While those in IT understand the importance of their department, that's not always the case for non-technical members of the management team or the organization as a whole. IT and cybersecurity are critical to run any organization behind the scenes, and at the end of the day, the financial and reputational risk of underestimating the importance of IT is significant.
Here are three tips for communicating the importance of IT and cybersecurity internally:
1.) Get and use your seat at the table.
First things first, IT professionals have to get a seat at the table with upper management to properly demonstrate the importance of IT and a robust cybersecurity program. Forming relationships and building rapport and chemistry with upper management is the first step to getting organizational buy-in.

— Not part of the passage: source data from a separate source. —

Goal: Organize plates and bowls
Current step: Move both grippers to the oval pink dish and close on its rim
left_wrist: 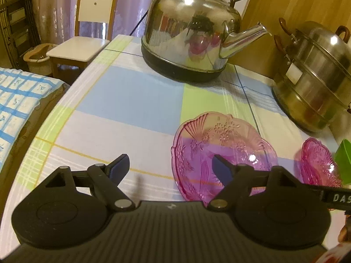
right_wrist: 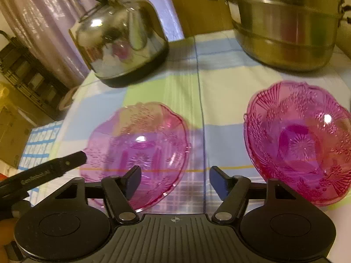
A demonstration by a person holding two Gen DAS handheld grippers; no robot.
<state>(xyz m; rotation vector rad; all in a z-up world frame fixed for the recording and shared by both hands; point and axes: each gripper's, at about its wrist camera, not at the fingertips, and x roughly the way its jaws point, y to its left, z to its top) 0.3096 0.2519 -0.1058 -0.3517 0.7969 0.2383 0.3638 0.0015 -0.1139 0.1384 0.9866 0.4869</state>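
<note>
A shallow pink glass plate lies on the checked tablecloth, and it also shows in the right wrist view. A deeper pink glass bowl sits to its right, seen at the right edge of the left wrist view. My left gripper is open and empty, its right finger over the plate's near rim. My right gripper is open and empty, low over the cloth between plate and bowl. The left gripper's black finger shows by the plate's left edge.
A steel kettle stands at the back of the table. A steel steamer pot stands at the back right. A green item sits by the bowl. A chair and a bed lie off the table's left edge.
</note>
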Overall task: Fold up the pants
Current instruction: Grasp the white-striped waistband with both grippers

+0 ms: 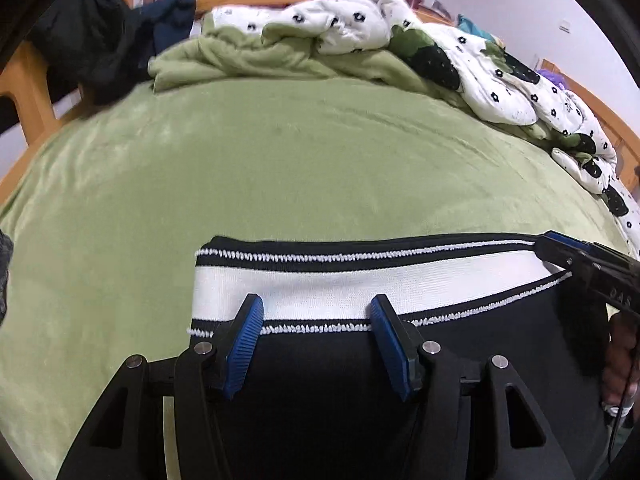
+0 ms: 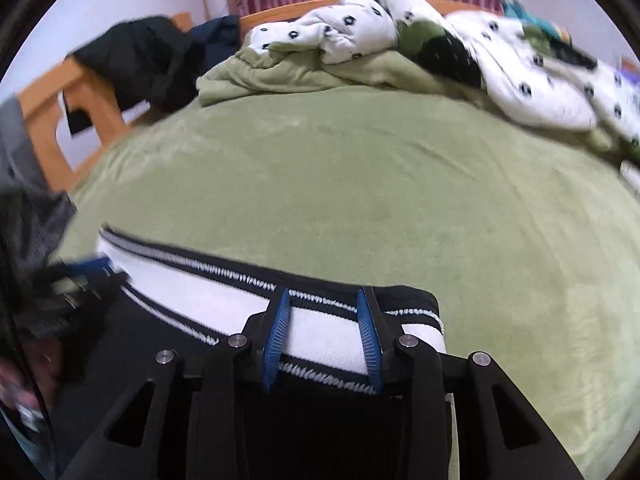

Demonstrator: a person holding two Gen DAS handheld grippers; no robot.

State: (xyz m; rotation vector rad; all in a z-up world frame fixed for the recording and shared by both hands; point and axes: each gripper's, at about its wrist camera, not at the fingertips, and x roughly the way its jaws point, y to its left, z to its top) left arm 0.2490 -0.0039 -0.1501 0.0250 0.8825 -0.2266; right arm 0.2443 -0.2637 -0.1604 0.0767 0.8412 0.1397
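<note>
Pants (image 1: 320, 380) are at the bottom center of both views, black w/ a white-and-black striped waistband (image 1: 340, 284) running left-right across the frame, lying on the green sheet (image 1: 300, 168).

Going left to right in the left wrist view: dark clothes (image 1: 100, 48) hang on the bed frame (image 1: 32, 92) upper left, green blanket (image 1: 248, 60) bunched top center, flower-print quilt (image 1: 460, 56) piled along the upper right. Bottom center, the left gripper (image 1: 316, 312) has its fingers spread w/ the tips over the waistband's lower edge, closer to its left end. Doesn't look like it's pinching anything, cloth just sits between and under the pads. Far right edge of that view, the right gripper (image 1: 560, 248) sits at the waistband's right end, cant tell from there if it's clamped.

Right wrist view: right gripper (image 2: 322, 300) at bottom center, fingers also apart, straddling the band near its right corner. The left one shows as a blur at lower left.

Key thing imo: the band's long axis runs sideways between the two tools, left tool owns the left end, right tool owns the right end, legs trail back under the cameras out of view. So prob the next move is both closing on their own corner, then lifting or carrying the top edge together. If only one grabs, the band will likely skew.
</note>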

Technical personnel looking to communicate with upper management should know their audience. If the group isn't technologically inclined, instead of "tech talk" or "geek speak", use non-technical verbiage and communicate in a way that they can understand. Do your research and understand how the business runs and what tools and technologies are really needed from the operational side. Demonstrating operational knowledge can help build the relationship and give you credibility. Think of the long term development in IT, but create a digestible roadmap with steps and resources necessary to get there. And of course, understand and display the ROI of any investments.
2.) Emphasize the changing nature of work.

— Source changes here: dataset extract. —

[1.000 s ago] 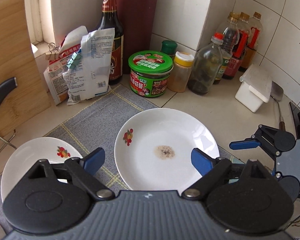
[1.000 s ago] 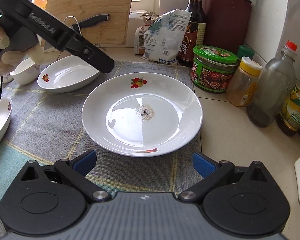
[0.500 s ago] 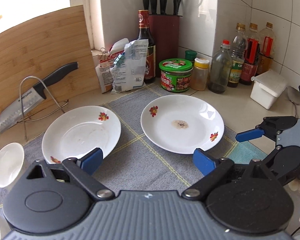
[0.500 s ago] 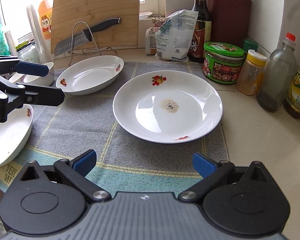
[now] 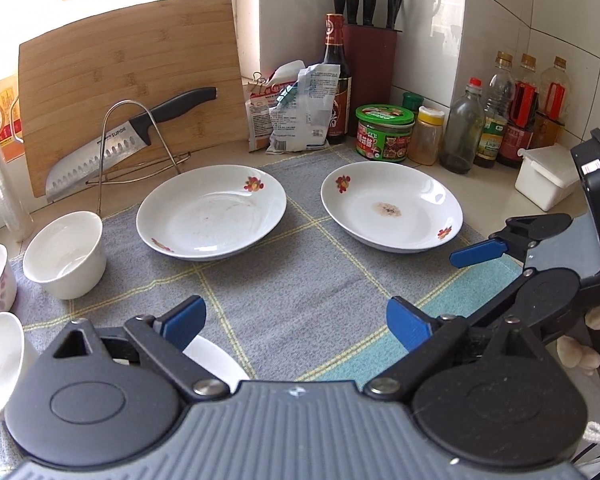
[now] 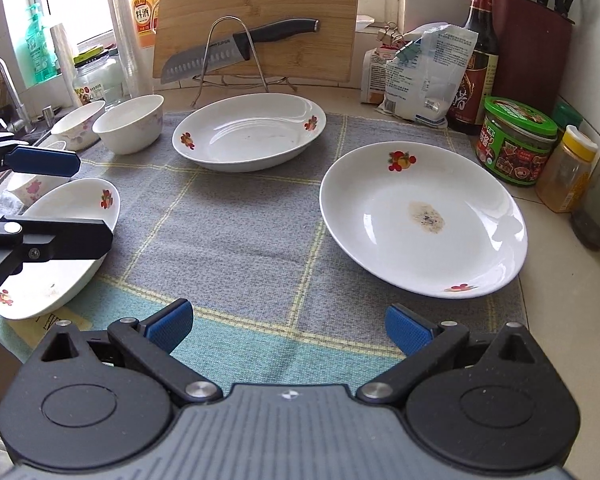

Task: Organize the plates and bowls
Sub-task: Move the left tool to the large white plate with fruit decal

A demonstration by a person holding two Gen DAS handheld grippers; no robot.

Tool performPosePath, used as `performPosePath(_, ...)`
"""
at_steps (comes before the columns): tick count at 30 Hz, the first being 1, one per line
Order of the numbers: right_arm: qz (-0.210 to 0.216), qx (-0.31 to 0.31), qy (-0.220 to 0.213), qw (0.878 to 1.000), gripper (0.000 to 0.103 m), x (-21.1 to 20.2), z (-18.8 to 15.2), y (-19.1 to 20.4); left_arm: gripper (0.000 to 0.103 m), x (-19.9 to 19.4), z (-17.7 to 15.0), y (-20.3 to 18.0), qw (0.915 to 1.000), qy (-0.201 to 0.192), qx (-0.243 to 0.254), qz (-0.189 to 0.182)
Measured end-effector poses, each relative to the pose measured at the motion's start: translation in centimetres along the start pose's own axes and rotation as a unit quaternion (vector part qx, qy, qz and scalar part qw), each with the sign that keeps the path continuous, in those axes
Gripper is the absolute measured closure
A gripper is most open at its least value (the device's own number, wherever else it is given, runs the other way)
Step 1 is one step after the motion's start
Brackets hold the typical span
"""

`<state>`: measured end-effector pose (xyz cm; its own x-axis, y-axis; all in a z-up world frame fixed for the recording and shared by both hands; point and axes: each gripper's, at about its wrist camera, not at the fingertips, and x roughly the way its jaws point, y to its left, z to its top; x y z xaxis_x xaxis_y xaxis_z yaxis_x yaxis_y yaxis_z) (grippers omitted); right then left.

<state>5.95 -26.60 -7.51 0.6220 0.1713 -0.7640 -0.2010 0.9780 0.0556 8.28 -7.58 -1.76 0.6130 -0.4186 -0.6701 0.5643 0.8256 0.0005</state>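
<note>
Both grippers empty, left gripper (image 5: 296,326) and right gripper (image 6: 286,326) fingers spread wide. Picking first target: I'd go for stained plate (image 6: 422,214), needs rim grab.

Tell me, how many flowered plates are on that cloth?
3. One with a brown stain lies nearest the jars, one sits before the cutting board, and one lies at the cloth's left edge, partly behind the other gripper. More could be hidden.

Bare mat (image 6: 236,236) between plates (image 6: 420,212)
</note>
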Motion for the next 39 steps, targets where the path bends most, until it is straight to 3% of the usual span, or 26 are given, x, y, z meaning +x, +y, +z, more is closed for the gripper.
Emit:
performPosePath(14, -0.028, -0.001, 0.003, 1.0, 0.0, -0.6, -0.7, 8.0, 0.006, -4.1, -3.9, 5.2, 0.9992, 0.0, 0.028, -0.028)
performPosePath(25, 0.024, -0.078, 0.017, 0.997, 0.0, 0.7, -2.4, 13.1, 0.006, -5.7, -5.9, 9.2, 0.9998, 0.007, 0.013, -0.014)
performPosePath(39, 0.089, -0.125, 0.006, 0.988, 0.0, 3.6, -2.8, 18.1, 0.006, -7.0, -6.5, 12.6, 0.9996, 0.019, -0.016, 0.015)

The current situation with COVID-19 is changing the way we work, with more employees working remotely than ever before. Companies have had to shift to supporting a remote workforce, and home offices and laptops are creating new challenges for IT teams. Hacking attempts, specifically COVID-19 related phishing attempts, have been on the rise leaving organizations exposed. Effectively employees across all departments and all levels of a company can be challenging, but it's a strategic business move to prevent financial and reputational risk.
(Tip: Phishing training via a simulated phishing attack is one way to train employees, as a company is only as strong as its weakest link. For guidance on phishing training, you can read our recent article.) Adapting to the current environment and demonstrating knowledge of the environment to upper management goes a long way.

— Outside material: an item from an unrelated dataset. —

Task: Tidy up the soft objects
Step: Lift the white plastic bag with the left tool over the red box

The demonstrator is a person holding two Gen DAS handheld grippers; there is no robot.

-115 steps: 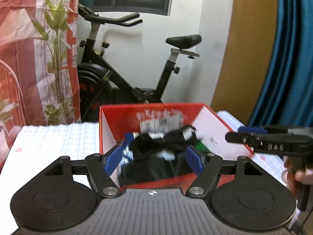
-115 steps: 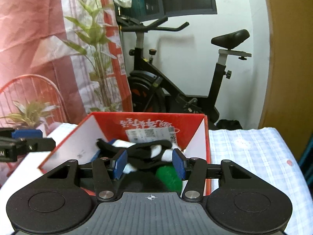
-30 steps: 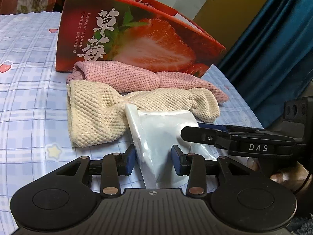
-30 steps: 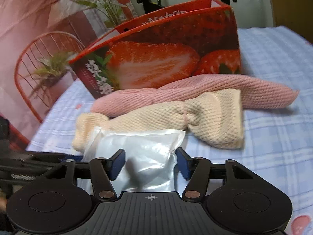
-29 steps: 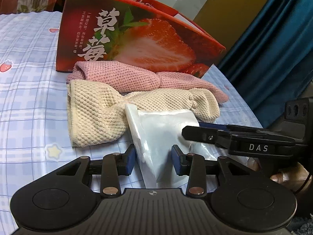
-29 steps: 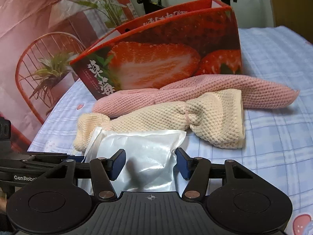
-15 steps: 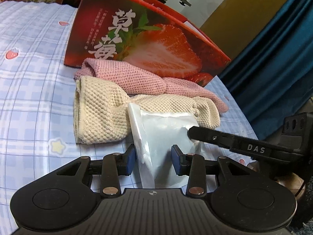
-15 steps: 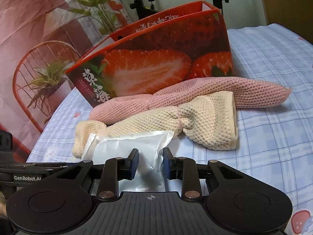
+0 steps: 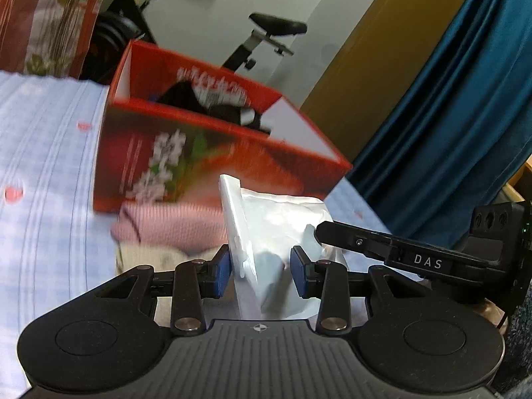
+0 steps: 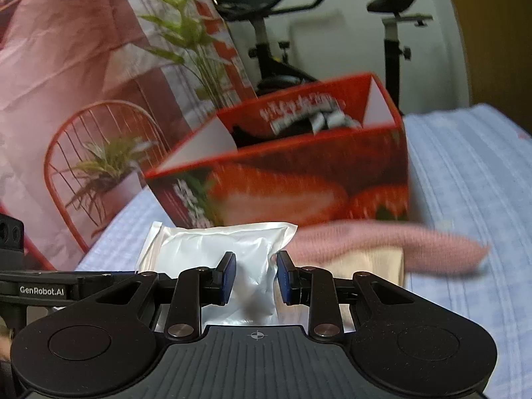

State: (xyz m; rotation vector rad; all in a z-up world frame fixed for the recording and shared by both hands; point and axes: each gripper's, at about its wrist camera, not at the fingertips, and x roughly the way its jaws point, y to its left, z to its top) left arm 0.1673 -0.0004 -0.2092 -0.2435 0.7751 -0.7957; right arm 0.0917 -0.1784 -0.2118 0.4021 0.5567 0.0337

Even after companies eventually transition back into the office, remote work for some will likely be here to stay and IT has a integral part in a seamless transition.
3.) Continuous communication is key.
Like any department, every day is (hopefully!) full of small wins, completed projects, and innovative ideas to help the company be more efficient and successful. For IT specifically, so much of this is behind the scenes. CTOs and IT leaders have to communicate the success of the department to the management team and to the company. While operations may be running smoothly on the front-end, it's often because a team is running patches, maintaining software, and supporting users' on the back end.
At the end of the day, the IT team is a strategic partner of every organization, and is even more crucial with the sudden increase in remote work and targeted cybersecurity attacks. To stay up-to-date on Eze Castle's newest COVID-19 articles, you can subscribe to our newsletter here.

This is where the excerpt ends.